This assay is currently the best test to perform when screening a bird for APV
infection. The practical
applications of this new test technology, to the study of the epidemiology and
management of APV disease, were previously reported. (23) Individual birds in an
aviary with a confirmed APV epornitic, were tested for APV infection. The aviary
population of 143 birds consisted of cockatiels (n=21), lovebirds (n=11),
conures (n=88), Quaker parakeets (n=5), Senegal parrots (n=3), Amazon parrot
(n=1), macaws (n=13), and cockatoo (n=1) species. All birds were initially
tested for APV infection on blood and cloacal swab samples. Test positive birds
were isolated in a physically separate facility and retested at monthly
intervals. Negative retest individuals were isolated to minimize reinfection
exposure and eventually returned to the aviary. Cleaning efforts were also
conducted within the aviary to eliminate environmental contamination as a source
of future APV infection. Of the 143
birds in this aviary collection, 22 birds (15%) tested positive for APV. All
positive test birds showed positive test results on whole blood samples whereas
only three (14%) were positive for APV shedding on the cloacal swab assay. None
of the birds tested showed a swab positive, blood negative test result and no
adult birds were positive for APV viral shedding on the cloacal swab assay. The
blood test was superior in detecting birds infected with the APV virus, when
compared to the cloacal swab assay. The original
source of the virus was traced to two conures that were recently added to the
aviary collection. Within two weeks of the onset of testing and isolation
procedures, no new cases of APV disease were observed. Eventually all birds were
returned back to aviary with the exception of the two conures. Over the last two
years, this aviary has produced in excess of 300 babies and has not experienced
any recurrence of APV disease. The blood APV assay has proven useful in the
control and elimination of APV infection in this aviary. However,
aviculture has been misled about the benefits of this useful technology. It has
been reported by some individuals, albeit incorrectly, that "fragmented
DNA", the product of cellular viral processing, results in a positive
diagnostic test. This infers that the blood APV test identifies many birds as
positive for infection when active virus is not actually present. Analysis of
extracted DNA, in actual diagnostic samples submitted to our laboratory, does
not reveal evidence that DNA fragmentation is a significant problem. Isn't it
odd that the criticism of "fragemented" DNA is directed only at blood
APV testing when testing for PBFD, which uses the exact same sample and test
format, is the "saving grace" for eliminating this deadly disease?

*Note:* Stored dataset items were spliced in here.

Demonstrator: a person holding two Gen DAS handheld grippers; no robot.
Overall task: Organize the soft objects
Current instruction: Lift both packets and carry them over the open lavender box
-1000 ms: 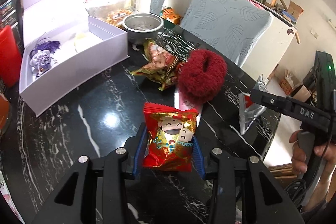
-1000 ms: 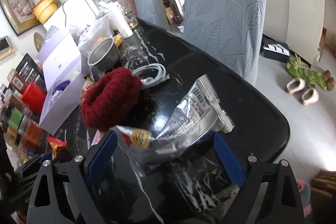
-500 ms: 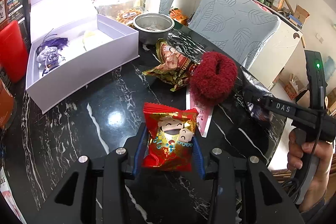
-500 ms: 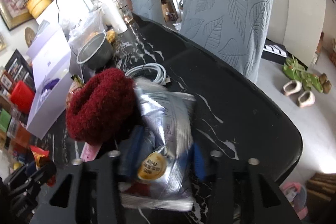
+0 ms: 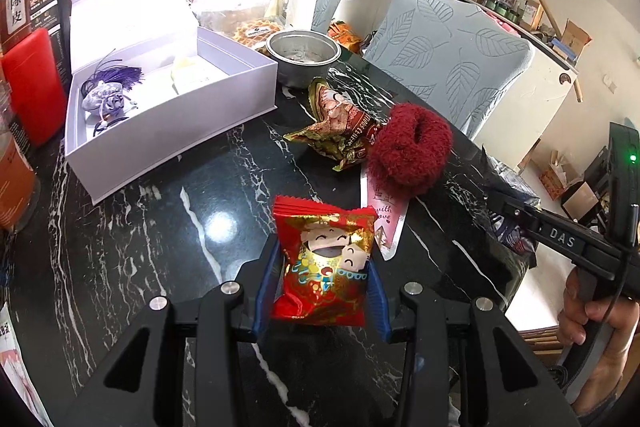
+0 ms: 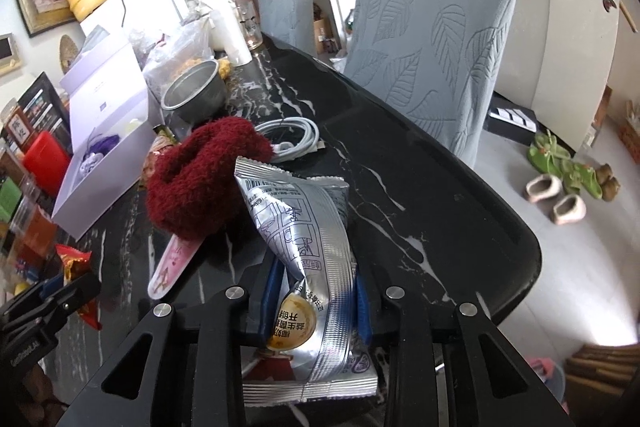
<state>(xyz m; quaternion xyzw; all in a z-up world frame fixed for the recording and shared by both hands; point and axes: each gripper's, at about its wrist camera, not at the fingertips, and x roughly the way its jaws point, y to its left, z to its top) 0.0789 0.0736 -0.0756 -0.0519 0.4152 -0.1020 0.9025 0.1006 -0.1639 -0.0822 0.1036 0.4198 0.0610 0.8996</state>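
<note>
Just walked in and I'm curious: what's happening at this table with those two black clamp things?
A person is sorting soft things with a handheld gripper in each hand. The left gripper is shut on a red snack packet; the right gripper is shut on a silver foil packet. A fluffy red scrunchie and a crumpled wrapper lie on the black marble table, beside an open white box.

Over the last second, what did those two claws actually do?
The right claw closed on the silver packet, which lay loose between its open fingers a second ago, and stood it upright. The left claw kept gripping the red snack packet. The red scrunchie stayed put.
</note>
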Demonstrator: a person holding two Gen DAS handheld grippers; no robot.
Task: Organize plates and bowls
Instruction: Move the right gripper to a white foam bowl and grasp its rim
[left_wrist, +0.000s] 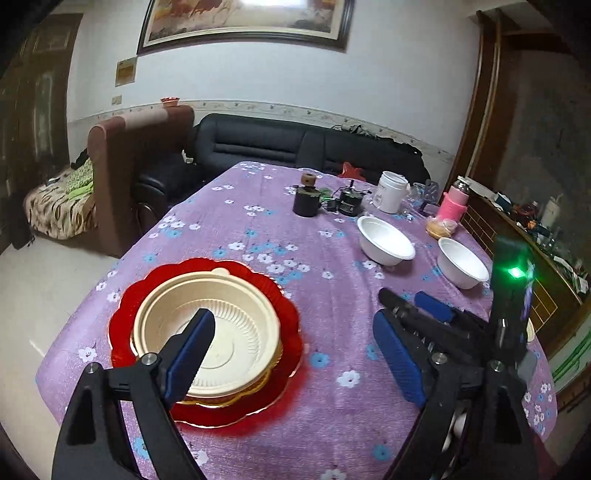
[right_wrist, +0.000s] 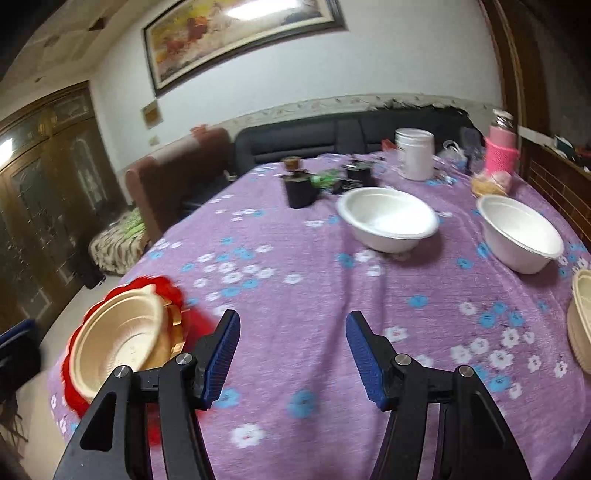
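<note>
**Stacked beige bowl on red plate, two white bowls apart**

Table covered in purple cloth with blue and white flowers. Near left: red plate, scalloped rim, glossy. On it a thin gold-edged plate, mostly hidden. On top sits a beige bowl, round, ribbed inner wall, small tab on its far rim; nothing inside.

Far right: first white bowl, plain, deep, nothing inside. Just right of it and nearer, second white bowl, same kind, also with nothing in it. The two do not touch.

In the right wrist view, at the right edge: beige bowls, cut off by the frame.

Left claw wide, holding nothing; left pad over the beige bowl. Right claw wide, holding nothing, over bare cloth at the near middle.

Far end of table: black pot, white jar, pink bottle. Contents cannot be told.
</note>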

These same molecular biology methods are considered "gold standard" in
human medicine where fragmented DNA is not a confounding issue. There exists
a purposeful attempt to perplex both avian veterinarians and aviculturists in
regards to this DNA technology. Lay individuals and veterinarians, with no
background in the field of molecular biology, have been supported in their
supposed factual interpretations of blood polyomavirus testing. These articles
are wrought with factual error and distort the true scientific facts. Such
misinformation serves only to confuse and confound the industry. Aviculture must
demand a higher level of honesty and integrity from these "leaders." Researchers
at RAL were the first scientists to develop and prove the benefits of blood
polyomavirus testing. Our interpretations have been dervied from scientific
study and compare favorably with the findings of other prominent researches in
the field. Additionally, RAL consults with aviculturalists and veterinarians
across the country on a daily basis where these interpretations continue to
prove valid. Age Related
Infection and Disease The age of a
bird at the time of infection and more specifically, the competence of it's
immune system, appear to affect the outcome of APV infection. (17,19) While some
young birds exhibit mortality characteristically associated with APV infection,
others appear to recover, while still others show no clinical illness. It has
also been suggested that resistance to APV disease results from a modified host
response to virus infection and not by an increased resistance to infection.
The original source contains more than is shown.